Whilst the prediction requirement of the competition was presented as predicting $P|{t+2} / P|{t+1} - 1$ for each stock (here P is stock price), I looked at various alternative prediction objectives which subtracted the daily average return of the entire stock universe from each stock, defined say as the alpha of each stock. I continued however to optimize on the return metric pertinent to the competition. I found that $(P|{t+2} / P|{t+0} - \sum^n_{k=0}(P|{t+2}/P|{t+0})/n)$ gave the best optimized competition metric.
I made some adjustments to the data as it seemed to me that the price data was not adjusted for corporate actions or stock splits, however the target return data had been thus I reconstructed all individual stock price time series using the adjusted target values.
In terms of the machine learning algorithm, I tend to prefer the data partitioning philosophy of the gradient boosted decision trees, this in my experience tends to give better results in financial time series compared with the activation function in the neural network space which I see as too constrained, I did try TabNet as well as some DNN structures but abandoned these after it was clear that Light GBM regression model worked best. Typically I try to ensure that the model shows some consistency in prediction over long periods of out-of-sample testing and thus typically use an expanding window with a one month look ahead prediction out-of-sample for metric optimization. This allows for hyperparameter optimization as a function of maximum out of sample return. To this end the machine learning parameters of LGBM tend to ensure that overfitting is minimized that that models tend to be as simple as possible. This in my experience to this point gives more consistent results in terms of generating positive return in market neutral constructs such as is the case in this particular problem definition. Long term monthly out of sample metric values where closer to 0.2 over the three or four years tested.

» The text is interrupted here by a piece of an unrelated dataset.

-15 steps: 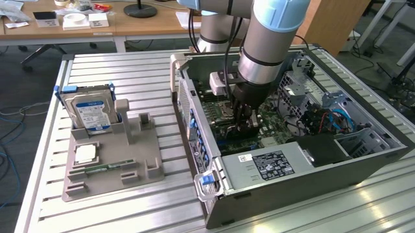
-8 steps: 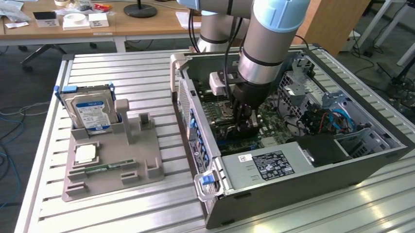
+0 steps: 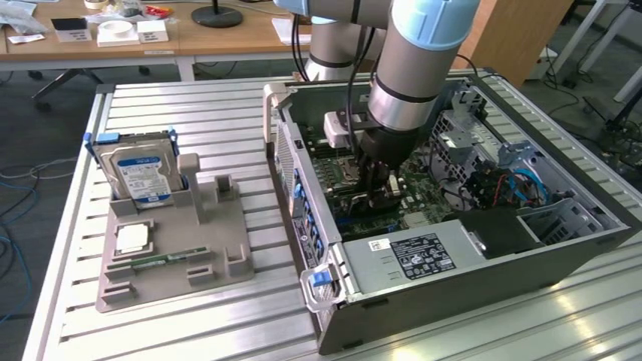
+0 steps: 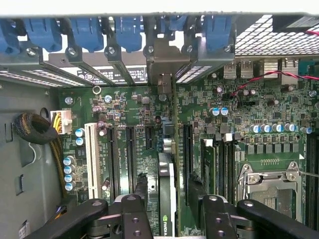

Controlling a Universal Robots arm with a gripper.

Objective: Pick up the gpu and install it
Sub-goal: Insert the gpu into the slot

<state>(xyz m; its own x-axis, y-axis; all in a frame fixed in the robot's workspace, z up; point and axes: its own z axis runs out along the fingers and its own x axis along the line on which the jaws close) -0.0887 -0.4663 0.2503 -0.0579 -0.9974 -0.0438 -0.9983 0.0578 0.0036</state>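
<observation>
Inside the open computer case point(image 3: 441, 256) on the table point(image 3: 180, 105), the gpu point(image 4: 167, 194) stands on its thin edge on the green board point(image 4: 129, 107). It sits in a slot between the black slots and the memory sticks point(image 4: 209, 167). Its long side runs from the claw point(image 4: 169, 196) toward the back wall of the case, where the blue clips point(image 4: 127, 32) are. Its silver end bracket point(image 4: 160, 67) sits up against that wall, in line with the other silver slot covers. From above, the card looks like a thin dark strip with a grey edge, and a small green and white logo shows near the claw.

The claw's two black fingers point(image 4: 142, 186) stand apart, one on each side of the card. A little gap shows between each finger and the card, so the claw is not squeezing it.

Also in the case are a grey power box point(image 3: 416, 252) with a label, near the case's front corner, and blue cables point(image 3: 522, 184).

Near the table's far edge from the case, a grey tray point(image 3: 216, 244) holds a silver hard drive point(image 3: 140, 173) with a blue label, standing up. A square chip point(image 3: 132, 239) and a thin green stick point(image 3: 161, 261) lie flat in it.
</observation>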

The most important feature by a significant measure was the previous two day return of each stock which exhibited significant mean reversion of alpha in the next two day period. Other features which increased the long term out of sample return metric included longer term momentum on price returns with a typical exhibited lag component, historical observed standard deviation of returns, a measure of average daily volume as a ranking, the overall price level as a ranked variable and the inclusion of various cross-section averages of the mean reversion and momentum metrics. I also found that defining each stock across a categorical feature inclusion increased the long term objective function. Many of the fundamental features do exhibit a bias although my suspicion is these would likely be better utilized for longer term return expectations. Unfortunately none of their inclusion improved the long term out of sample back test.
Due to the model being extremely simple and not requiring out of fold testing optimization on the data set the model trains extremely quickly.

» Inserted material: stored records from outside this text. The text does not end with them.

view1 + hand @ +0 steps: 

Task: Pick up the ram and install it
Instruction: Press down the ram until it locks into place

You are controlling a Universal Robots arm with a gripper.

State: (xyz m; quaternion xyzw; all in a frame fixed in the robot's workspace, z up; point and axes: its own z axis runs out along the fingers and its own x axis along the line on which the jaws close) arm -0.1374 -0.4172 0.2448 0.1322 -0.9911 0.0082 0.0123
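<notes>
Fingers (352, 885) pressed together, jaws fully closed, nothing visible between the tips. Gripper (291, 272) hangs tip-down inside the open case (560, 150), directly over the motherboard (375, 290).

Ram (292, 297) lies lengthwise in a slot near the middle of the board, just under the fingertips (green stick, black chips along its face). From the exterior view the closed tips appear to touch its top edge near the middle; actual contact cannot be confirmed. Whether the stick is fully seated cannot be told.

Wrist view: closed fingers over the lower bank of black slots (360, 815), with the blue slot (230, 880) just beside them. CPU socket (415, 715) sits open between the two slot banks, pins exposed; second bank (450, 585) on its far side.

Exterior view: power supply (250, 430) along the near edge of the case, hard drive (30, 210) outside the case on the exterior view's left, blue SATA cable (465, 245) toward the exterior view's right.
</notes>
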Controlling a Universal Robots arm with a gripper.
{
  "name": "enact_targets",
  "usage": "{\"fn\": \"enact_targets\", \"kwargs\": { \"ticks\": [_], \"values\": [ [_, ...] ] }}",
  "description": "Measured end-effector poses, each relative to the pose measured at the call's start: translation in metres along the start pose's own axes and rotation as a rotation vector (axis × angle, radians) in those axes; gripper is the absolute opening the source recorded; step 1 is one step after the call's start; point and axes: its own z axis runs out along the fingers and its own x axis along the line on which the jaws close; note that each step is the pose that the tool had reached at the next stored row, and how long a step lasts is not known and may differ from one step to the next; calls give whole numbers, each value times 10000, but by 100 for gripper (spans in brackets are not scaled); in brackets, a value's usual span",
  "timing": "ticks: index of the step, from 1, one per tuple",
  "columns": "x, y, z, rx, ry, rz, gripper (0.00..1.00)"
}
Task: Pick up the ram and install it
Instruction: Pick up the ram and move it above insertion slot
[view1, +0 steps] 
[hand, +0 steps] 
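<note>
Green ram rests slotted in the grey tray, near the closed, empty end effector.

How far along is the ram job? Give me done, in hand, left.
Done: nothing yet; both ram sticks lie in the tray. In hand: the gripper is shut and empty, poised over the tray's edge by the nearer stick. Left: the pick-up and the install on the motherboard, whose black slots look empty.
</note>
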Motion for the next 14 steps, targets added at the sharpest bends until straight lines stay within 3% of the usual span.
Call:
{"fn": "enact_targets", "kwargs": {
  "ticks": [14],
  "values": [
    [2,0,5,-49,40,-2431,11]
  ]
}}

- What were the most important features?
As alluded to above the most important features were largely behavioral and included mean reversion, momentum and observed historic volatility values. Fascinatingly, for this specific problem two aspects significantly increased the out of sample metric this being defining the security code as a categorical feature and training the dataset on the outliers (I found that including only the top and bottom 250 returns across the data added significantly to the objective function). In the final submission I used only eight features, this being: - SecuritiesCode: the unique identifier for each stock as a cat features - Close_rank: A cross sectional ranking of the stock prices - mrsignal: a short term (2 day) historic price return for each stock - momsignal: a longer term (131 trading day historic price return with a 25 day lag) - volsignal: a standard deviation of daily returns for the previous 231 trading days - adv_rank: a cross sectional ranking of average daily volume of the previous 11 trading days - ave_momsignal: a cross sectional average of momsignal - ave_mrsignal: a cross sectional average of mrsignal
The figure below gives the typical feature importance plot as produced by the LGBM software. Most important from this perspective is the categorical feature followed by the price rank, ave_momsignal (momentum tends to be dependent on the broad market average) and mean reversion.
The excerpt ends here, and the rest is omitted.